Nous sommes le cri qui explose au cœur de la nuit,
Nous sommes le feu, nous sommes vos peurs de ne plus rien avoir.
Avec
la faim qui nous dévore, avec la soif qui nous brûle,
Avec des mains et des visages tout noirs, tout défaits,
Barricades de Syrie, barricades d’Espagne,
À Paris, à Val di Susa, à Gênes.
Des plages des migrants aux champs du caporalat,
De chaque centre commercial, entreprise, bureau,
Prison, favela, bidonville, township, ghetto.

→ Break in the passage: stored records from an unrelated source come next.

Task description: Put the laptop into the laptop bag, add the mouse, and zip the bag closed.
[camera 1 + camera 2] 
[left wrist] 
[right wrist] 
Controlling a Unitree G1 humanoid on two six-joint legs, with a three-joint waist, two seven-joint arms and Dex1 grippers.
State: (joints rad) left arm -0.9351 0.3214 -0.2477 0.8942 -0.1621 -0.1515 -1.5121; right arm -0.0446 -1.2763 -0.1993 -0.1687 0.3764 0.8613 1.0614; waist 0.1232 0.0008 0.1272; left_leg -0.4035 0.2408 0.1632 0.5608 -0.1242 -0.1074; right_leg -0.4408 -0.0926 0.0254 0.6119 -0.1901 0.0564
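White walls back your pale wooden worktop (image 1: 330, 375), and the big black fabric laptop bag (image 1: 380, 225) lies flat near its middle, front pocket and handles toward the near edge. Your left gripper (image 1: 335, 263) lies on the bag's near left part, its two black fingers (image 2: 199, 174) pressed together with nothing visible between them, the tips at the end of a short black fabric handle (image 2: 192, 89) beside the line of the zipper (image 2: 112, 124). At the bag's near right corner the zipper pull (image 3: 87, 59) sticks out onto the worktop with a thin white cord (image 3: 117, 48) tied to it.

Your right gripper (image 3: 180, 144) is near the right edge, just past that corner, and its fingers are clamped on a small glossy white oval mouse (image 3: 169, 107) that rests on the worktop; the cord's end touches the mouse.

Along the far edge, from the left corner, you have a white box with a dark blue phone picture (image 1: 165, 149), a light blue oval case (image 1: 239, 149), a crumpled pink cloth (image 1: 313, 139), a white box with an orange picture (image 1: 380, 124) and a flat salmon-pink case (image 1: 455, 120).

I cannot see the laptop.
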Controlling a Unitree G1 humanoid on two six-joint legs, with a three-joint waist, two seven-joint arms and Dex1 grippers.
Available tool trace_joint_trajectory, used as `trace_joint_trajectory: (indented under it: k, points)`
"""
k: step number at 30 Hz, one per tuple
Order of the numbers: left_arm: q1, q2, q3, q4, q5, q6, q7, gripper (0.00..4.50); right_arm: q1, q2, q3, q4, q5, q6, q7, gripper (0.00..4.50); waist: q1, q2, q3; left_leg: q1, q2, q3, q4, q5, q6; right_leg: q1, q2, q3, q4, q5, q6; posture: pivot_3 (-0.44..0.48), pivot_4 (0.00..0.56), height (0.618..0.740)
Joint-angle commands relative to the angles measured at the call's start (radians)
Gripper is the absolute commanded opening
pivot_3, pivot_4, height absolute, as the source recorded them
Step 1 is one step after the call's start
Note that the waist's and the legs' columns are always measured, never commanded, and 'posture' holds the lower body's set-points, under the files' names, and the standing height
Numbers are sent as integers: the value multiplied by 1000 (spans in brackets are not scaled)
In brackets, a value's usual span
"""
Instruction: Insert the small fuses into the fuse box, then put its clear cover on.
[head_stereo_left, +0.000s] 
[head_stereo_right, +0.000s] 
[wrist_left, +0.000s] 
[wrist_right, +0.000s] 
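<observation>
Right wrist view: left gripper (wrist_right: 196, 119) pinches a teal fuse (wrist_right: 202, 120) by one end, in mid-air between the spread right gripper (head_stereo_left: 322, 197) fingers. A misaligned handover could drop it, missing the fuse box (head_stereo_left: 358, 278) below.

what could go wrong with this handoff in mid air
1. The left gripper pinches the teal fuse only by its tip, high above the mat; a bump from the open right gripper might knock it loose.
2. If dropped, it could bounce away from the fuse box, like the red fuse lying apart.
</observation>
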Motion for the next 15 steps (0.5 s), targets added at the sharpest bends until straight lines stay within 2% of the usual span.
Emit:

Barricades ! Barricades ! Barricades !
Nous sommes des gens que personne ne voit, que personne n’entend,
Nous sommes des vies à peine commencées, déjà presque finies.
Nous sommes le cri qui explose au cœur de la nuit,
Nous sommes le feu, nous sommes vos peurs de ne plus rien avoir.
Du
silence des glaciers tombant dans la mer
Au cri de chaque fleur, de chaque arbre, de chaque animal,
Barricades dans chaque poing, barricades dans chaque cœur,
Barricades dans chaque maison, barricades dans chaque rue,
Barricades dans tous les pays !
Nous sommes des gens que personne ne voit, que personne n’entend,
Nous sommes le feu, nous sommes vos peurs de ne plus rien avoir.
Nous sommes le feu, nous sommes vos peurs de ne plus rien avoir.